What is expected: Lines with the word "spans" in them must be copied from the records below.

Information given:

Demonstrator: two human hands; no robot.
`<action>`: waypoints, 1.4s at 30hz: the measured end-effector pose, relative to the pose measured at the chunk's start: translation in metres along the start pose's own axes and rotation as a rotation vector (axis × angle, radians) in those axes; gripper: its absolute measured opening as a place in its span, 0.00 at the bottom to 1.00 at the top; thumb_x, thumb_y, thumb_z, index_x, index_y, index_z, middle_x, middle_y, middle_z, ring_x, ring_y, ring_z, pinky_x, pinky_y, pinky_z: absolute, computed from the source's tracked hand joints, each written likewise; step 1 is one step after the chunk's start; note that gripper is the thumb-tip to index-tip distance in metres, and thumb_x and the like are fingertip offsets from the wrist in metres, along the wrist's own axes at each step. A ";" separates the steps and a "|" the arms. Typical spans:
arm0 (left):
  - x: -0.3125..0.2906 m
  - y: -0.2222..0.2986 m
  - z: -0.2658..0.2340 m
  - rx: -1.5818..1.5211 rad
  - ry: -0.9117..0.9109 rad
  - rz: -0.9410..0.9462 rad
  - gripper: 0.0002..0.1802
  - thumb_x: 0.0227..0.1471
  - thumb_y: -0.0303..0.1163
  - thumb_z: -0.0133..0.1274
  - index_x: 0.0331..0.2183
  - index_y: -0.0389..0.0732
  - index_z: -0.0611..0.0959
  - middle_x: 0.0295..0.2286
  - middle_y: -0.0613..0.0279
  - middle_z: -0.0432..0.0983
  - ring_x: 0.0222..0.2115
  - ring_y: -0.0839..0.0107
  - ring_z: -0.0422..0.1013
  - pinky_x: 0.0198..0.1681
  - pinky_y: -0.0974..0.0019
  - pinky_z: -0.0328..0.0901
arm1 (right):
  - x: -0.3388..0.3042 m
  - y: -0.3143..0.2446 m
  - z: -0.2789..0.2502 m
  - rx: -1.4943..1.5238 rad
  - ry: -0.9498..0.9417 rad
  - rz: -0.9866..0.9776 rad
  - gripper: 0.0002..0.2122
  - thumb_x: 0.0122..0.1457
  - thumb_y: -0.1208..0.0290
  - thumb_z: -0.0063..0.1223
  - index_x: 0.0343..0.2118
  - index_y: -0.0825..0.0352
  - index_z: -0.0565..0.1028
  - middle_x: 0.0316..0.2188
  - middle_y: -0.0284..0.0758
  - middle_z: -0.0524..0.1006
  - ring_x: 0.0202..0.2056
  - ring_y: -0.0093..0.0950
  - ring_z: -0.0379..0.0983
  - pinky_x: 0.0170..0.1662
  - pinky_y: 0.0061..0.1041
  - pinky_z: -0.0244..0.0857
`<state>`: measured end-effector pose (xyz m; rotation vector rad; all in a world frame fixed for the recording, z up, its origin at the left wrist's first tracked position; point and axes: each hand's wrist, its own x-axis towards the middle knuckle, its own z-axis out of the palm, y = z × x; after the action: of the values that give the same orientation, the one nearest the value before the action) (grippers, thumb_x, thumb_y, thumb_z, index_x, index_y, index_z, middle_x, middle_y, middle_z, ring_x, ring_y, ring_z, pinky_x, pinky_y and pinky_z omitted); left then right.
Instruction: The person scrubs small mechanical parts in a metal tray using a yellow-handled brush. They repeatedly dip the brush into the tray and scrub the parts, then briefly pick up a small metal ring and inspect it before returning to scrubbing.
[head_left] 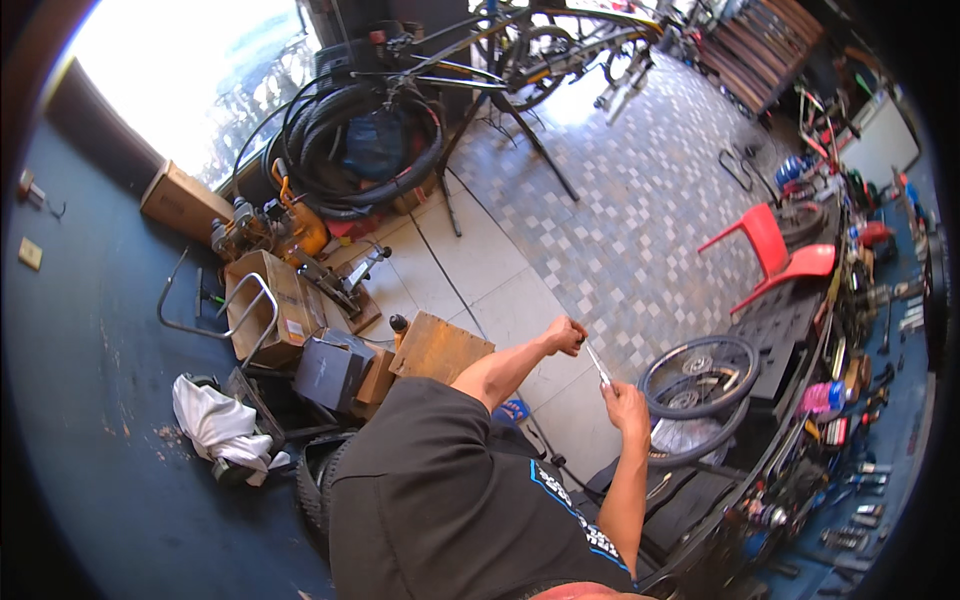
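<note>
In front of my body, my right hand (626,405) is closed round the lower end of a slim silvery metal tool (597,362). The tool slants up and to the left; its exact kind is too small to tell. My left hand (566,336) is by the tool's upper end, fingers curled in. A small dark spot shows at those fingers, but what they hold is hidden. Close to the right of my right hand are bicycle wheels (748,385) with dark tyres.
A red chair (775,255) stands right of the tiled floor (640,260). Tools crowd the bench along the right wall. Bicycle frames and a stand (530,145) are ahead, beside hanging tyres (425,175). Cardboard boxes (262,300) and a wooden box (440,347) sit at left.
</note>
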<state>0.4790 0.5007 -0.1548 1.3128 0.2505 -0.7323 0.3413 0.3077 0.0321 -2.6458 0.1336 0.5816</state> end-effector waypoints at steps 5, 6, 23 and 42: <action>0.001 0.010 -0.009 -0.078 0.076 0.060 0.18 0.59 0.21 0.61 0.50 0.30 0.77 0.33 0.47 0.83 0.30 0.59 0.83 0.37 0.56 0.82 | 0.000 -0.018 -0.020 0.067 0.060 0.058 0.19 0.68 0.50 0.51 0.44 0.63 0.81 0.35 0.51 0.82 0.42 0.56 0.77 0.44 0.52 0.69; 0.002 0.014 -0.012 -0.082 0.054 0.075 0.16 0.60 0.20 0.59 0.49 0.29 0.79 0.35 0.46 0.82 0.32 0.58 0.83 0.38 0.57 0.82 | -0.001 -0.016 -0.019 0.092 0.088 0.055 0.19 0.69 0.50 0.51 0.45 0.62 0.81 0.36 0.51 0.82 0.43 0.56 0.77 0.45 0.52 0.69; -0.029 0.046 0.015 -0.180 -0.062 0.060 0.15 0.65 0.22 0.57 0.52 0.28 0.81 0.43 0.51 0.81 0.39 0.63 0.80 0.46 0.62 0.79 | -0.028 -0.031 -0.026 0.067 0.083 0.145 0.18 0.71 0.53 0.51 0.47 0.62 0.82 0.39 0.47 0.84 0.44 0.51 0.81 0.50 0.50 0.74; -0.021 0.041 0.004 0.329 -0.144 0.258 0.19 0.58 0.20 0.59 0.51 0.34 0.85 0.34 0.61 0.80 0.32 0.73 0.77 0.35 0.68 0.78 | -0.036 -0.024 -0.024 0.075 0.071 0.146 0.17 0.69 0.53 0.53 0.47 0.61 0.84 0.38 0.46 0.85 0.43 0.50 0.82 0.48 0.49 0.75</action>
<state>0.4874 0.5070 -0.1103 1.5601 -0.1609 -0.6612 0.3225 0.3189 0.0762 -2.5997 0.3653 0.5194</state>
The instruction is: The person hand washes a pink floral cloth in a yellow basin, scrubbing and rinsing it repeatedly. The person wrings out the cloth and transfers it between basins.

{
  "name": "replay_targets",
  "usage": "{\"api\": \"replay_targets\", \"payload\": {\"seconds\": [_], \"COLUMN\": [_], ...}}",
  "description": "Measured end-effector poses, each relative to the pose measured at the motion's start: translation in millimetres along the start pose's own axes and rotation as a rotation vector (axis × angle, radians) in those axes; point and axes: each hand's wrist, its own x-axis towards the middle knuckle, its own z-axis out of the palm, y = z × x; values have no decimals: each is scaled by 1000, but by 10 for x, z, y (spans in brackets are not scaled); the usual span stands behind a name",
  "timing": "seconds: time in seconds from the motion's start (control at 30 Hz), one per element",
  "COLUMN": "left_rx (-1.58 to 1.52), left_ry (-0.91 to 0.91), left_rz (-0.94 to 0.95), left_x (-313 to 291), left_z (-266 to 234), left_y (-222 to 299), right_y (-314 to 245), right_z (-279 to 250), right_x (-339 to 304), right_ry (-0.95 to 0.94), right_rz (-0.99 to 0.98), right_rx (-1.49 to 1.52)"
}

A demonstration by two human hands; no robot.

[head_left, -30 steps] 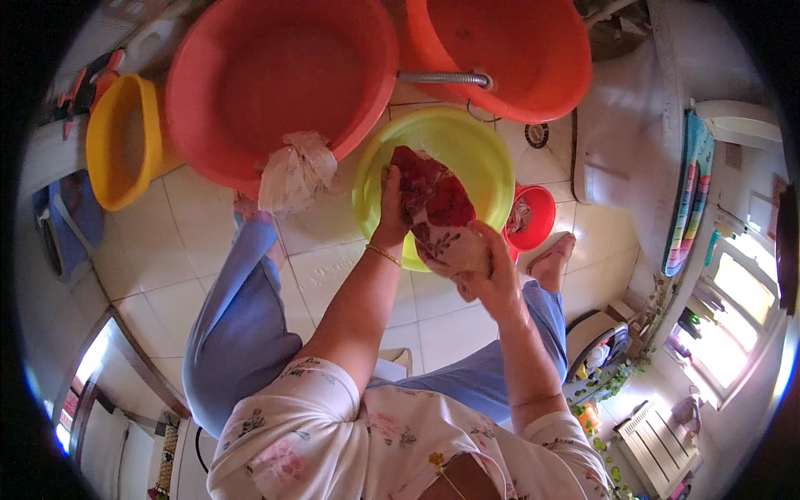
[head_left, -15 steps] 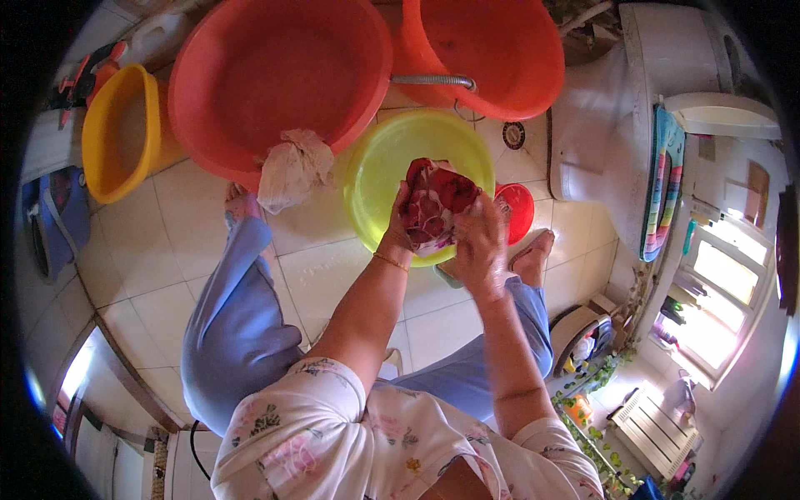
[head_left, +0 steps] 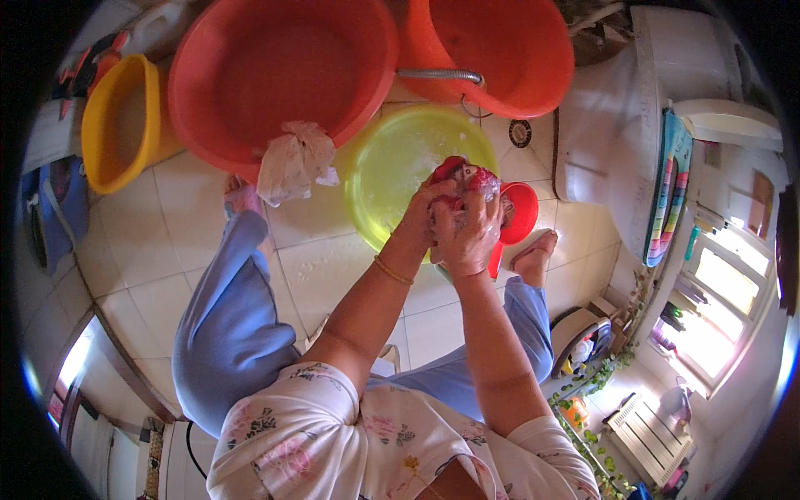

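A wet red cloth with a pale pattern is bunched up between my two hands, above the right side of a yellow-green basin. My left hand is wrapped round its left side, and a thin bracelet shows on that wrist. From the right, my right hand presses against the cloth with bent fingers. Much of the cloth is hidden by the fingers. Whitish suds or water show inside the basin. Close by my right hand, a small red scoop stands at the basin's right edge.
A large red basin with a pale crumpled cloth over its rim stands at the back left. An orange-red tub and a metal hose are beyond. A yellow bin stands far left, a floor drain right of the basin.
The red cloth was spread between my hands and is now bunched up. Both hands have drawn together and shifted slightly right. More of the basin's inside shows.
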Motion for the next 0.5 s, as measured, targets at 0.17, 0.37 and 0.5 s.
{"api": "replay_targets", "payload": {"seconds": [0.17, 0.37, 0.5], "left_rx": [325, 440, -3], "left_ry": [281, 234, 209], "left_rz": [108, 91, -179], "left_x": [0, -37, -91], "left_z": [63, 27, 121], "left_y": [-121, -213, -77], "right_y": [305, 704, 884], "right_z": [60, -10, -306], "right_x": [5, -72, -201], "right_ry": [-116, -440, -235], "right_rz": [220, 494, 761], "right_rx": [248, 617, 1213]}}
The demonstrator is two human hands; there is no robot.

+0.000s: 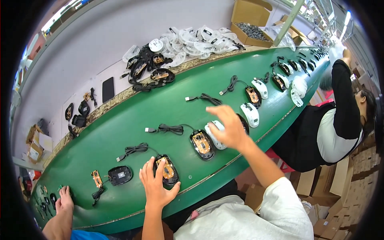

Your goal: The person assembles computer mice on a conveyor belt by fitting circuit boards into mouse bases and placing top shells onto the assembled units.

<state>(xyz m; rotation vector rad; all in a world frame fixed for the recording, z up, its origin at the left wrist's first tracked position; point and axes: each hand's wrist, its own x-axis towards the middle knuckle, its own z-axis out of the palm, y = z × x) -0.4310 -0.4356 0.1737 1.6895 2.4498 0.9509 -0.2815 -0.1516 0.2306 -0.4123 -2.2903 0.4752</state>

Solved exercise:
`<action>`: waypoints, 1.4s at 30hz: the measured end-effector pose, relative to the pose measured at the chunk's start: translation in metres along the start pose's own axes and rotation as a rotation vector (axis × angle, radians) in those axes; gripper: its absolute measured opening as a place in its span, 0.00 at the bottom to 1.00 at the top; thumb_x, thumb_y, thumb_z, index_x, index_y, index_z, middle_x, middle_y, middle_z, ring_x, ring_y, ring_z, pinky_x, pinky_y, pinky_z: absolute, computed from the source's tracked hand joints, each written likewise; step 1 is one step after the chunk's start; note that gripper is the thumb-tip to index-tip distance in metres, and thumb_x and the like are fingertip offsets from the wrist in metres, along the wrist's own axes at each step. A ";" separates the steps and a "|" the arms. Typical spans:
  "description": "Measured end-effector poses, each relative to the pose measured at the motion's start: translation in millimetres along the start pose's own axes and rotation as a rotation vector (axis × angle, radians) in those axes; point and axes: each hand's wrist, its own x-axis towards the middle knuckle, its own z-axis out of the palm, y = z × x; values have no decimals: each is scaled by 1000, but by 10 for x, z, y (spans in brackets are not scaled); the usual span stands behind a name",

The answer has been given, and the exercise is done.